Odino incarna con questa prova il concetto di ispirazione e furore, ovvero l’arte poetica per eccellenza. Ecco perché è il dio della poesia. Una volta che riesce a raccogliere le rune la prima cosa che fa è urlare, liberare quindi l’energia residua dello sforzo attraverso il suono. Odino è un vate, un poeta sciamano capace di conoscere il vuoto e il furore, di dominare gli elementi esattamente come fanno i poeti con le parole. Ma le rune sono lettere e sono anche parole, ogni runa rappresenta un concetto e un archetipo. Odino le conosce e può domare la stessa natura. Ansuz rappresenta la capacità della mediazione dei conflitti attraverso la parola, Odino infatti è anche il dio degli indovinelli. In diversi miti Odino è coinvolto in gare di saggezza per salvare un elemento magico o ricostruire una alleanza. La conoscenza quindi è anche potere, se utilizzata senza cattiveria e senza sprechi. Odino infatti sceglie solo uomini giusti a cui donare l’immenso potere della scrittura, perché sa quanto sia pericoloso un uso improprio.
Dalla saga di Egill: “Nessun uomo incida rune se non è capace di interpretarle e di domarle. Giacché le rune che proteggono sono state fatte dai numi e dipinte dal vate possente Odino.” Odino quindi rappresenta l’archetipo del vecchio saggio errante, incarna quindi il vate ma anche l’eroe. Gli dei norreni non sono separati dai mondi, non stanno soltanto nella loro dimora dorata ma affrontano il mistero della creazione perché anche gli déi sono sottoposti al potere immenso della chiamata. Ansuz chiama e Odino deve rispondere, sacrificando se stesso, sceglie di seguire un percorso di iniziazione.

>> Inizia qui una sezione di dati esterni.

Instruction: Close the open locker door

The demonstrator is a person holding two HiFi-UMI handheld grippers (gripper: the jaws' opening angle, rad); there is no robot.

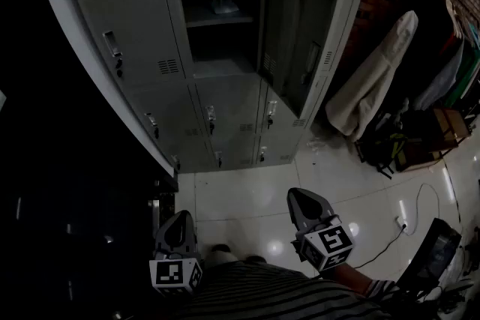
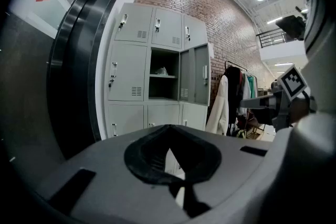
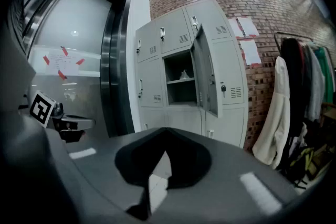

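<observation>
Well ahead of my 2 tongs, the locker door (image 1: 296, 41) hangs open; its compartment (image 1: 225, 49) holds 1 pale item (image 1: 223, 4), maybe cloth, on the shelf. Left tongs (image 1: 181, 217) and right tongs (image 1: 296, 197) are both pressed together, empty.

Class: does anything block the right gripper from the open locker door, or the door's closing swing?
Nothing visible does. Only bare floor lies between the right gripper and the locker door; the coat hangs off to its right, outside the swing.
</observation>
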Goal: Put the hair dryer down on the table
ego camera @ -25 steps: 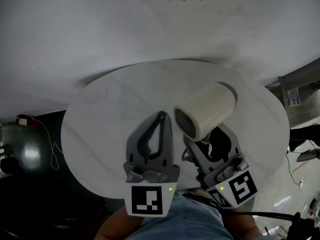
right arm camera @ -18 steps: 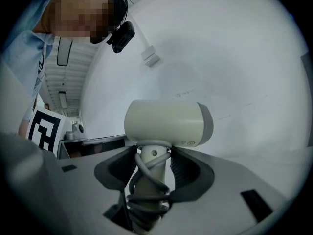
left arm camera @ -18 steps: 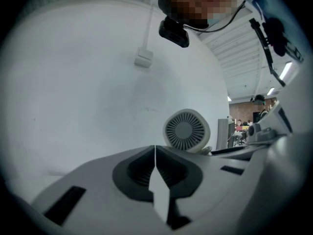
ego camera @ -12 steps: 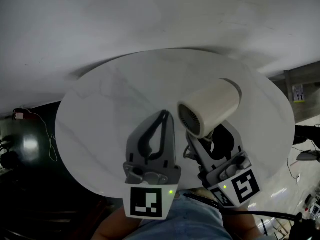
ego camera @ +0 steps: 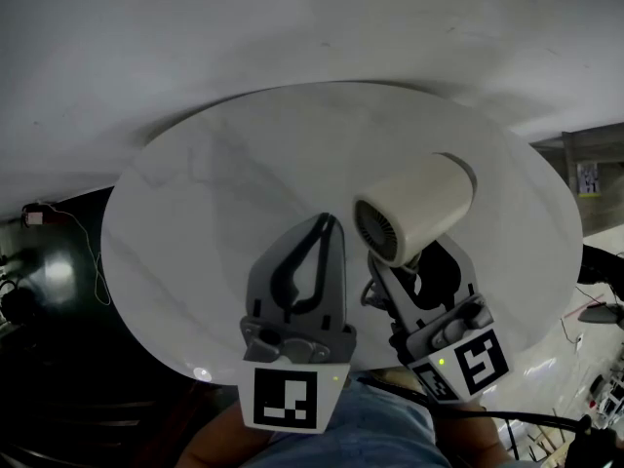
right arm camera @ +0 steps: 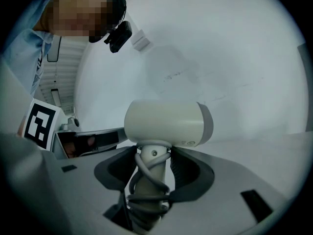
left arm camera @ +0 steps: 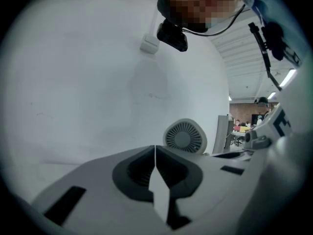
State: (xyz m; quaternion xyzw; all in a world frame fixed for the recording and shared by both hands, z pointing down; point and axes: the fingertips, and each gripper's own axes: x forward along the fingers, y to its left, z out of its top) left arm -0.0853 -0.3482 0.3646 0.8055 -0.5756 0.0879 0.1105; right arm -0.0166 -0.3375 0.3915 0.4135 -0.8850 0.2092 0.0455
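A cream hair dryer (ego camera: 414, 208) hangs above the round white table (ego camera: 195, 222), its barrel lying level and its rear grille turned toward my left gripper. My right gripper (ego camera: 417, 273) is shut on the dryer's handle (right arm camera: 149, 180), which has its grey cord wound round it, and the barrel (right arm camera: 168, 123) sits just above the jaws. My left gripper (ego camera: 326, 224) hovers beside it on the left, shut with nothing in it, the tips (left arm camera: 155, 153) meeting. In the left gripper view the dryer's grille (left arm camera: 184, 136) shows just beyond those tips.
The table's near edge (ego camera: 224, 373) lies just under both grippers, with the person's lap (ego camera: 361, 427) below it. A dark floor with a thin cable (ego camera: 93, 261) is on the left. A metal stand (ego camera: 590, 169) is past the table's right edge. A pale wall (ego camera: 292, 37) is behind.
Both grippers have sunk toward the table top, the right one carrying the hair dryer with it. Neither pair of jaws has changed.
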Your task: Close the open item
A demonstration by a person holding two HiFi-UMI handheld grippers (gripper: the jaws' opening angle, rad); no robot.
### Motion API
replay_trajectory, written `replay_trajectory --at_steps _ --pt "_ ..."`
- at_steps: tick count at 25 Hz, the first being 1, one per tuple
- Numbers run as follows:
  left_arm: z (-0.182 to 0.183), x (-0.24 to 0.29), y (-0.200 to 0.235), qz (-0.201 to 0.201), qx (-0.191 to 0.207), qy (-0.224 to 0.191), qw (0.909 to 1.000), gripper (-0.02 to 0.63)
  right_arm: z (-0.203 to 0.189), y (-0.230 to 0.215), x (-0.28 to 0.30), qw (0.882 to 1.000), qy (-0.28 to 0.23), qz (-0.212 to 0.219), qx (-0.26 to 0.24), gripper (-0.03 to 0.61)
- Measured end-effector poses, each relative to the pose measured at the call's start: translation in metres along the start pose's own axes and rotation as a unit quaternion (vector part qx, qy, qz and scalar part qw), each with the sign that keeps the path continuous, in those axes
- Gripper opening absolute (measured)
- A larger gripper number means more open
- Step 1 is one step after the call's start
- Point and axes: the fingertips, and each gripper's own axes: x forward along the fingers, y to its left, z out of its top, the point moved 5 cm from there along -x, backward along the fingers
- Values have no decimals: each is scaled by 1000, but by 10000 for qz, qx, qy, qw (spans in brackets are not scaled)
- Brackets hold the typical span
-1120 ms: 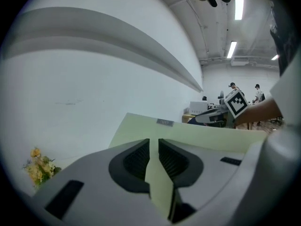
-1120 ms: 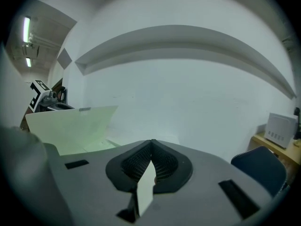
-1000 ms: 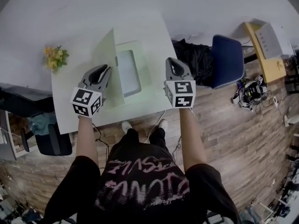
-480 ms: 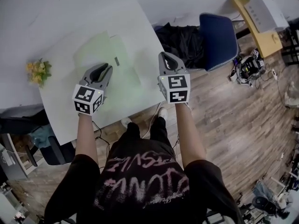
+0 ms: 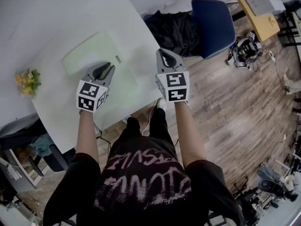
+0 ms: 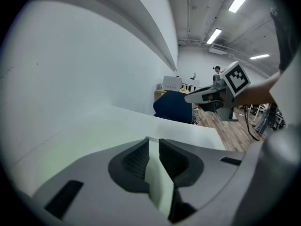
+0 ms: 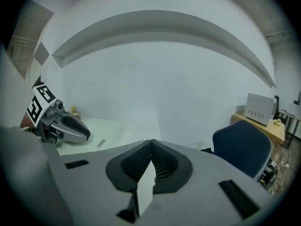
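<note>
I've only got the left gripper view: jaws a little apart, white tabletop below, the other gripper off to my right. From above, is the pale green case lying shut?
Observer: In the head view the pale green case looks flat on the table, with no flap standing up.
Operator: Where is my left gripper relative to it?
Observer: The left gripper sits over the case's near edge, tips pointing onto it. I can't tell whether they touch.
Operator: And the other gripper's jaws?
Observer: In the right gripper view, the right gripper has its tips together with nothing between them.
</note>
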Motion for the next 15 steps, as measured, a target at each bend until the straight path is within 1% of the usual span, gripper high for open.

Ecco perché noi umani non possiamo esimerci dal viaggio dentro la nostra notte, non possiamo ottenere la conoscenza soltanto leggendo libri e accumulando titoli. La conoscenza ci viene donata attraverso il sacrificio più feroce, dobbiamo essere disposti a sacrificare noi stessi a noi stessi per essere capaci di ascoltare la chiamata, per comprendere i segni, per decifrare il presagio. La poesia fine a se stessa non esiste, è suono che cade, la poesia che invece contiene furore e ispirazione si propaga, contiene in sé lo sforzo, lo slancio e il vuoto.